"Son agresseur n'était pas Guy Béart", son père chanteur décédé en 2015, a souligné la coréaliste Anastasia Mikova, mardi lors de la présentation du documentaire à la presse dans les locaux de M6. Une précision faite à la demande de l'actrice française de 60 ans, qui n'était pas elle-même présente pour "raisons familiales".
Emmanuelle Béart "ne souhaite pas" dévoiler l'identité de son agresseur, car cela n'est pas "la démarche" du film, a poursuivi sa coréalisatrice et amie.
Briser le silence
Dans ce documentaire intitulé "Un silence si bruyant", les deux femmes recueillent la parole de quatre victimes d'inceste, et Emmanuelle Béart livre en écho des éléments de sa propre histoire. "Si mon père, ma mère, mon école, mes amis ne voient rien, c'est que tout peut recommencer, et tu recommenceras pendant quatre ans", dit-elle en voix off en s'adressant à la personne qui l'a agressée. Selon elle, c'est sa grand-mère qui a "sauvé (sa) peau".
"Je ne voulais pas prendre la parole, je voulais faire un espace de parole pour les autres. Confrontée à eux, à leur sincérité, à leur courage, je me suis dit que je devais moi aussi parler", a expliqué dans un message vidéo projeté à la presse l'actrice, révélée par le film "Manon des sources" en 1986.
Les témoins sont Norma, violée par son grand-père dans son enfance, Pascale, qui a occulté jusqu'à la cinquantaine les abus infligés par son père, Sarah, dont l'ex-compagnon a abusé de leur petite fille entre quatre et huit ans, et Joachim, qui accuse ses parents d'inceste, ce qu'ils nient.
Une prise de conscience collective
Selon la Ciivise (Commission indépendante sur l'inceste et les violences sexuelles faites aux enfants), lancée en France en janvier 2021 après la prise de conscience provoquée par l'ouvrage "La Familia grande" de Camille Kouchner, 160'000 enfants sont victimes de violences sexuelles chaque année en Hexagone et 5,5 millions d'adultes ont été victimes dans leur enfance, le plus souvent au sein de leur famille.

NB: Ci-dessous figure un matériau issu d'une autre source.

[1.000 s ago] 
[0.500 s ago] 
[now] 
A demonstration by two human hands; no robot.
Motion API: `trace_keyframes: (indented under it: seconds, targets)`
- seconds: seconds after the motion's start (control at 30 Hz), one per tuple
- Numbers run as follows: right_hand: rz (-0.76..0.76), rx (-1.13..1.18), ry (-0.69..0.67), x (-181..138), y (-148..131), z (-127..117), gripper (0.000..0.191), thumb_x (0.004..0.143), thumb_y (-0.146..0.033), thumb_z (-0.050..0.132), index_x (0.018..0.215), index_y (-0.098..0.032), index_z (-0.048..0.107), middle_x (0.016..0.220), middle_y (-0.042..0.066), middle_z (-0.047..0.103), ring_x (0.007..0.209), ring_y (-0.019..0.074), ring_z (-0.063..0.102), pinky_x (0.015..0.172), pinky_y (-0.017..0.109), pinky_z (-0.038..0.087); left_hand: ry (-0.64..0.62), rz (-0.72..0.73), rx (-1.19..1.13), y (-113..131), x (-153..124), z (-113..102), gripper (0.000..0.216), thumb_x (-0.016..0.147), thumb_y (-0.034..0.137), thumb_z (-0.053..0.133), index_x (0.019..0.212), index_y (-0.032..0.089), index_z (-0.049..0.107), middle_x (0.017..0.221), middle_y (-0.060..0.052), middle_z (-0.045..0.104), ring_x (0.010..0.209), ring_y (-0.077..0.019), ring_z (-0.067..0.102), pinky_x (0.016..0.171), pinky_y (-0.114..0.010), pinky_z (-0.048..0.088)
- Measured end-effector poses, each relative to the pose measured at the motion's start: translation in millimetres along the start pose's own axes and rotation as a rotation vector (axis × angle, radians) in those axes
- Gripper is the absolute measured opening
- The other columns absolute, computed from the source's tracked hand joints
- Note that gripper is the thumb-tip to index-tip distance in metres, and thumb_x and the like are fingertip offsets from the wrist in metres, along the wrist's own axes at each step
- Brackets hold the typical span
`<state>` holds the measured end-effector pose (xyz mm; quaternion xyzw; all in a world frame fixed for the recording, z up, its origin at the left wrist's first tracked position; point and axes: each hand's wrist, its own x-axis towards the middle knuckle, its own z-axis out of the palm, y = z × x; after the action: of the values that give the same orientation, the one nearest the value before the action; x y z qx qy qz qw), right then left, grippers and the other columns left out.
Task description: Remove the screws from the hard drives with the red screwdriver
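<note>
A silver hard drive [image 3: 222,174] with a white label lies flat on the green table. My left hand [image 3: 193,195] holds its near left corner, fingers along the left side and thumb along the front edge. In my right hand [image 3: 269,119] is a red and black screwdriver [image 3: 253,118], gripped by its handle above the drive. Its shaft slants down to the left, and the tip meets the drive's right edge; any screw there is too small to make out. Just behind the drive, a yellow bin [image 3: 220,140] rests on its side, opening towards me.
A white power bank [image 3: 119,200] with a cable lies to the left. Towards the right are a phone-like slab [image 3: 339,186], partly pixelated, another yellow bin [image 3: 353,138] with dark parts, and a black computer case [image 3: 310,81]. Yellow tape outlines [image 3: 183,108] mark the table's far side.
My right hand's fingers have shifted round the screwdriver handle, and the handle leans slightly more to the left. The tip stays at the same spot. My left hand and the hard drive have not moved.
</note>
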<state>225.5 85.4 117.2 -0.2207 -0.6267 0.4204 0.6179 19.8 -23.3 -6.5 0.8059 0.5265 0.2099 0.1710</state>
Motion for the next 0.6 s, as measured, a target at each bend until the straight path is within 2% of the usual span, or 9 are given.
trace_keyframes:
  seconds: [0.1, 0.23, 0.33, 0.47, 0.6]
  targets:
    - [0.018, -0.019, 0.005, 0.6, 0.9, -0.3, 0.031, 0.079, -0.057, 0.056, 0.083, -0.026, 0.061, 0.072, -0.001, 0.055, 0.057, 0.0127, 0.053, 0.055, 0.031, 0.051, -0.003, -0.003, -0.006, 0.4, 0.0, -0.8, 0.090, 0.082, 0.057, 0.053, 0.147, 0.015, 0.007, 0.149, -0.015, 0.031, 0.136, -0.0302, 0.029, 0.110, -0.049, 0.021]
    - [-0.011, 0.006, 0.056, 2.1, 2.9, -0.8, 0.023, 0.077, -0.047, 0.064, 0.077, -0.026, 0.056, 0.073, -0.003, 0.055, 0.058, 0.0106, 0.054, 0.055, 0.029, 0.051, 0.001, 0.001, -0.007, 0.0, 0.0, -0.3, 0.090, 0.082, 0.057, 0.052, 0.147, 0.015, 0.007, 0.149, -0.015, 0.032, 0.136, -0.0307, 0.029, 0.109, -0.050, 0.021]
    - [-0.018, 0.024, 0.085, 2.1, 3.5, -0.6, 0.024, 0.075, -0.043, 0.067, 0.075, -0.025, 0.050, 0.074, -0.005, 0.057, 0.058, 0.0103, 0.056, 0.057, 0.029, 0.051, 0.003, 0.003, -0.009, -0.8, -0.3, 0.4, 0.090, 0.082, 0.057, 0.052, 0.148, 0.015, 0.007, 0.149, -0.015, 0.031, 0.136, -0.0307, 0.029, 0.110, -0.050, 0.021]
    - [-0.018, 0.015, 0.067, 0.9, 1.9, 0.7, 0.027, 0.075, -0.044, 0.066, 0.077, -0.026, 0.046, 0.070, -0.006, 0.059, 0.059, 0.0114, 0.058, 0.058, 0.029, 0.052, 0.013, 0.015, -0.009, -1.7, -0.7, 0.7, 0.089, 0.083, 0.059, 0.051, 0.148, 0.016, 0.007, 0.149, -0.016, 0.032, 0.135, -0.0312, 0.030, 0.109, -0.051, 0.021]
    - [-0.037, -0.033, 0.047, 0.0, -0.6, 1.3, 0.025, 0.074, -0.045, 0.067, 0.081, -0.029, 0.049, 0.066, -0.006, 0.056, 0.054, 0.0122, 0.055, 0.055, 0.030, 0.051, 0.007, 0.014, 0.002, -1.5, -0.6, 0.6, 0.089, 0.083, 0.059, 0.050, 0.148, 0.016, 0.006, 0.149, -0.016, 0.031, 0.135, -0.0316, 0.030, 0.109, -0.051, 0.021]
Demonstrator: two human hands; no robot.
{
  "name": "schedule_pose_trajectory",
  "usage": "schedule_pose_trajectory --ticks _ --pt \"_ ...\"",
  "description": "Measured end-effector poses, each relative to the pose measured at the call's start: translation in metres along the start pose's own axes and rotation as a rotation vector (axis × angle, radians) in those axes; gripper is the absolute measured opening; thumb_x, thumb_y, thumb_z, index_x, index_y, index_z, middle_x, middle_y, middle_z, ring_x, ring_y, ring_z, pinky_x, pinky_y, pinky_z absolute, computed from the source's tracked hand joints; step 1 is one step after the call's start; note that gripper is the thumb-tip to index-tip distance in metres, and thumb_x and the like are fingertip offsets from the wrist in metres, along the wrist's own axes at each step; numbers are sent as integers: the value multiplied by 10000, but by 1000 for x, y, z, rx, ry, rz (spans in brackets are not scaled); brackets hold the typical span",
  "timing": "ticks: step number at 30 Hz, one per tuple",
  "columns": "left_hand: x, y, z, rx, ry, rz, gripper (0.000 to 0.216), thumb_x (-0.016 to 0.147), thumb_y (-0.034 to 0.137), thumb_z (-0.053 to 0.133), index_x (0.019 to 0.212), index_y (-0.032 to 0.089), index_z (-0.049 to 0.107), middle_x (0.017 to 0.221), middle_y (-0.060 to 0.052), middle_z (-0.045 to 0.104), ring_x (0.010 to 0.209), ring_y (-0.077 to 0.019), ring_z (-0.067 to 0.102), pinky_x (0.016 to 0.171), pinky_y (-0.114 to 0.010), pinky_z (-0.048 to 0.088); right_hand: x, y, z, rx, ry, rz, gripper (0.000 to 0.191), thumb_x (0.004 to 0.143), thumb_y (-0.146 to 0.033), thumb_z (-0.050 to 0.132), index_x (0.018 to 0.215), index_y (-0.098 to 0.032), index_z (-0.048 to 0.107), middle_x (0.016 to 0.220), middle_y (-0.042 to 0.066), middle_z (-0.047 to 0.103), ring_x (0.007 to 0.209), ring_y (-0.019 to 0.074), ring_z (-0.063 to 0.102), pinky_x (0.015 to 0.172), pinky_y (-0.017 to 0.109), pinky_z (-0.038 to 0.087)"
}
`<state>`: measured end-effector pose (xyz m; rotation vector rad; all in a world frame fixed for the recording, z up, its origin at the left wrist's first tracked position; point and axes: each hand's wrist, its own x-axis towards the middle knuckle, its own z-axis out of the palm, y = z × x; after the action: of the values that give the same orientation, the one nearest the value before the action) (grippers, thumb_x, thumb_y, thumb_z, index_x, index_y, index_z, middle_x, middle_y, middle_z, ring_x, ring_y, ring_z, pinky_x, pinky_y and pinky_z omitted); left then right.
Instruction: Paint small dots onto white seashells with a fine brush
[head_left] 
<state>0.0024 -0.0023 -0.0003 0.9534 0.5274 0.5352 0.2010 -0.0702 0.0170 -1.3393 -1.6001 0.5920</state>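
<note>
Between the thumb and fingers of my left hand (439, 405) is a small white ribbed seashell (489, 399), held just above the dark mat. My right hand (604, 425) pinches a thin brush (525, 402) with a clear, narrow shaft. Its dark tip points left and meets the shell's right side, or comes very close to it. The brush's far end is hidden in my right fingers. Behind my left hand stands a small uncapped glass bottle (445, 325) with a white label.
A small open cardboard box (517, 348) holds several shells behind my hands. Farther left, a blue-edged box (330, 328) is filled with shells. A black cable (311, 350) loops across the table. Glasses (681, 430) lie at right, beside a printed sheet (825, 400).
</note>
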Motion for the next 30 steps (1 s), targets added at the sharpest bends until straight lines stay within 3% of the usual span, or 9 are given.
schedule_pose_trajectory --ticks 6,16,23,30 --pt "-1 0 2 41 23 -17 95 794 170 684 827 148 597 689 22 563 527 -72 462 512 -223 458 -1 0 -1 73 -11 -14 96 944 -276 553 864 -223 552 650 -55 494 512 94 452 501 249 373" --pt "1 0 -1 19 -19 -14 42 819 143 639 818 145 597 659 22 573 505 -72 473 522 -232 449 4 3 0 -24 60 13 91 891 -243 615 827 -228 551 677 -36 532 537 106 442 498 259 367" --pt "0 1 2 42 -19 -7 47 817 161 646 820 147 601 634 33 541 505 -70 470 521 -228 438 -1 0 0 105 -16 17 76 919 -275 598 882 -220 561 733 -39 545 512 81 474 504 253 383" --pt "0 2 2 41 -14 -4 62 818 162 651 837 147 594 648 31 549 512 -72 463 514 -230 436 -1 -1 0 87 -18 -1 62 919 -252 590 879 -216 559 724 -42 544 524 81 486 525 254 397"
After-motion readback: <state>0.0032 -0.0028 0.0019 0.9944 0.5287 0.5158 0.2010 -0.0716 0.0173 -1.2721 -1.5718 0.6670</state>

Cette situation nécessite une "réponse politique et sociétale", a plaidé Emmanuelle Béart. Le documentaire sera projeté le 19 septembre au secrétariat d'État chargé de l'Enfance.
"Je salue le courage d'Emmanuelle Béart et de celles et ceux qui témoignent à ses côtés. Il faut une prise de conscience collective de ce fléau qui continue à détruire tant d'enfants", a réagi la secrétaire d'Etat à l'Enfance française, Charlotte Caubel, sur X (ex-Twitter).
"Une grande campagne gouvernementale sera annoncée dans les prochains jours. Elle sera diffusée en parallèle de ce documentaire et d'autres émissions qui concerneront ce sujet", a par ailleurs indiqué le secrétariat d'Etat dans un communiqué.
Début juin, le gouvernement avait présenté les axes d'un futur plan contre les violences faites aux enfants centré sur les violences sexuelles, déjà jugé "timide" et "manquant d'ambition" par les associations.